That's why we were not surprised when one of our clients approached us to help them automate metadata capture and maintenance, and replace an existing data catalog solution. Read on to learn what metadata management automation means in a real-world scenario and how we implemented it with Ataccama ONE.

High level project overview

Environment setup

The client's data environment for the project looked as follows:

  • Data was stored in Hive on two environments: QAT (testing) and PROD (production).
  • Metadata about Hive tables was stored in more than 300 Excel files, with each file containing metadata about one or more tables.

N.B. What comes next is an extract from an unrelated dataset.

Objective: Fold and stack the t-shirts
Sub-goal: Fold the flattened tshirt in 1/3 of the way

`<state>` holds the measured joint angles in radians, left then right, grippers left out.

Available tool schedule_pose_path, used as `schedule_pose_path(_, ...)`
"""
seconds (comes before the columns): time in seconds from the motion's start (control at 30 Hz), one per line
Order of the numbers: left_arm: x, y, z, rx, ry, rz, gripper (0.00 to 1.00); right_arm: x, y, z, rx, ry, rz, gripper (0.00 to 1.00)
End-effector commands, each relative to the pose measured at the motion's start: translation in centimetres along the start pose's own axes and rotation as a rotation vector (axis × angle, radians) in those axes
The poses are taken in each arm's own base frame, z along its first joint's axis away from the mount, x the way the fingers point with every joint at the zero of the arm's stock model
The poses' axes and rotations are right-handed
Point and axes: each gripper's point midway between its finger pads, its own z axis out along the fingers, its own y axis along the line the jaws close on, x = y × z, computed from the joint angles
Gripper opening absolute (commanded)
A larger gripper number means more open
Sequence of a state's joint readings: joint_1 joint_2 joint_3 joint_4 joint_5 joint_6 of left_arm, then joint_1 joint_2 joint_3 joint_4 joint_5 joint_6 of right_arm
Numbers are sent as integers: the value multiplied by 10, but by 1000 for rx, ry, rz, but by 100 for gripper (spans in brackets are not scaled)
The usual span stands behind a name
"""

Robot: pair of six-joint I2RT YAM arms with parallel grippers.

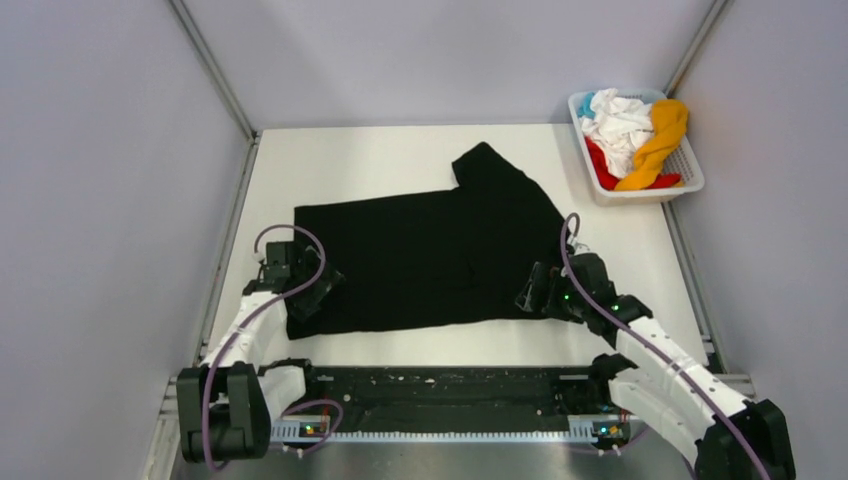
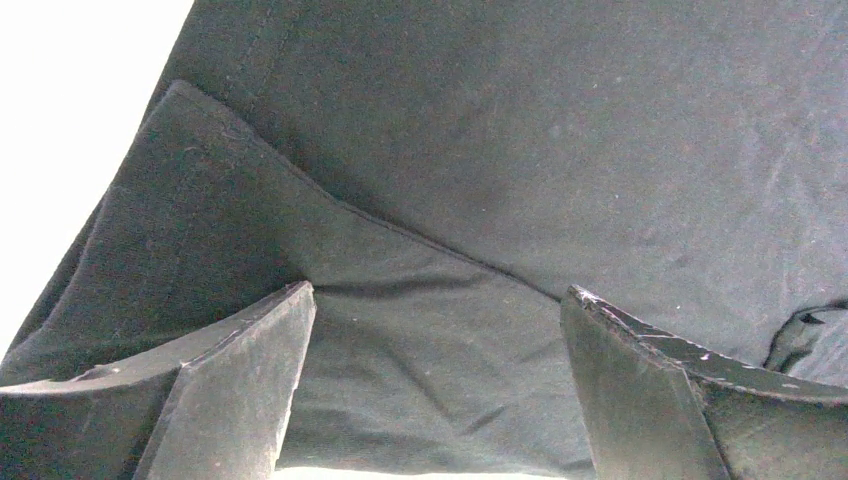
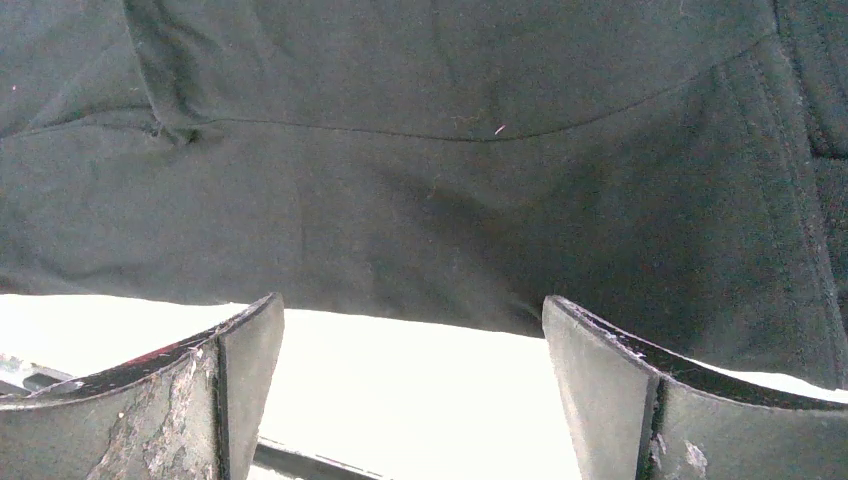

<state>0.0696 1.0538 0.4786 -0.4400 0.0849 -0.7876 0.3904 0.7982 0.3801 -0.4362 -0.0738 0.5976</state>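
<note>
A black t-shirt (image 1: 430,255) lies spread on the white table, one sleeve pointing to the far side. My left gripper (image 1: 312,296) is open over its near left corner; in the left wrist view the black cloth (image 2: 430,350), with a folded-over flap, lies between the open fingers (image 2: 240,380). My right gripper (image 1: 530,296) is open at the shirt's near right edge; in the right wrist view the cloth hem (image 3: 420,230) lies just beyond the fingertips (image 3: 600,370), with bare table between them. White, orange-yellow, red and light blue shirts are piled in the basket (image 1: 690,180).
The white slatted basket stands at the far right corner of the table (image 1: 400,150). Grey walls close in the left, right and far sides. A black rail (image 1: 450,395) runs along the near edge between the arm bases.
</note>
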Motion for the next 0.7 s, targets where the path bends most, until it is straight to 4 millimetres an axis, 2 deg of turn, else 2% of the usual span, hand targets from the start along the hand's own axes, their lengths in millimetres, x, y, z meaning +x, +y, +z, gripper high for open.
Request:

The structure of the Excel files was not always the same.

Project requirements

As part of this project we had to deliver the following:

  1. The workflow for updating the data catalog (implemented in Ataccama ONE) when new data assets were created in Hive as part of a CICD pipeline.
  2. Replicate all metadata residing in an existing data catalog solution in Ataccama ONE (a one-time job).

What we accomplished

On this project, we:

  • Successfully imported metadata about all tables from Hive to the Ataccama ONE Data Catalog enriched with additional metadata from Excel spreadsheets.
  • Replaced a slow, manual process for importing new metadata assets in a data catalog with an automated one.
  • Helped the client stop using Excel spreadsheets for capturing new or updated metadata in Hive.
  • Automated several data governance tasks requested by the data governance team.

Automating metadata capture

One of the main deliverables for the project was to establish an automated process for detecting changes in Hive and triggering a data discovery process to import new or updated metadata to the data catalog. Let's look at the original and new processes.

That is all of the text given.